Second City Touring Company: Hooking Up
Thursday, 7:30 p.m.
The Wilbur Theater
246 Tremont St., Boston
Chicago’s comedy institution Second City has more than its fair share of legends on its list of alumni. Tonight you’ll see some of the best and brightest from their current roster, riffing on that infinite resource for comic material: romance, or whatever there is left of it in the world of Tinder, speed dating and “missed connections.”
One Man Lord of the Rings
Saturday and Sunday
7 Medford St., Arlington
If you’re the guy who created and stars in “One Man Star Wars Trilogy”, you can really only go up, so it makes sense that Charlie Ross chose an even more epic trilogy for his next challenge. Expect a hilariously condensed version of Tolkein’s 1000-plus page epic, with Ross doing everything — sound effects, massive battles and everyone from Gandalf to Gollum.
Rakshasi: an Exploration of the Demoness
Friday and Saturday
Boston University Dance Theater
915 Comm. Ave., Boston
Triveni Ensemble performs Indian classical dance with a narrator, acting out the tale he or she tells. This set of dances tells stories of Rakshasi, Hindu demons who take female form.
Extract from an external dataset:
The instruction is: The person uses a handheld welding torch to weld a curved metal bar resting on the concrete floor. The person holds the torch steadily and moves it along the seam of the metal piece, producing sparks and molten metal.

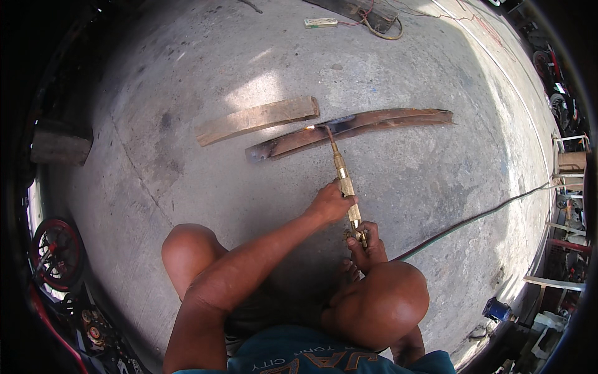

These beings, banished to earth for their violent, lusty ways, are said to be master shapeshifters, able to fly and vanish at will. Some were depicted drinking blood. Sounds delicious!
An Evening with the Poets of Pizza Pi Press
Saturday, 7 p.m.
Harvard Book Store
1256 Mass Ave., Cambridge
“tiny press. all the lit. lots of art. we operate out of a pizza.” That’s all Pizza Pi Press’ website bio. Their bio on the Harvard Book Store’s site adds that they’re “a local community-oriented press, always trying to amplify the vibrant, urgent, and intersectional.” You’ll hear from four poets here: Laine Hsiang, Melissa Lozada-Oliva, J.R, Mahung and Jonathan Mendoza.
The Moon and the Sledgehammer
Sunday, 7 p.m.
Harvard Film Archive
24 Quincy St., Cambridge
Director Phillip Trevelyan will appear at this screening of his 1971 documentary about an British family, the Pages, who retreated to the woods, motivated by an apocalyptic anxiety about direction of society and its energy-wasting ways, best symbolized for their patriarch by the extravagant expense of the 1969 moon landing. Nonetheless, they weren’t angry, paranoid kooks — Trevelyan also shows their love of life.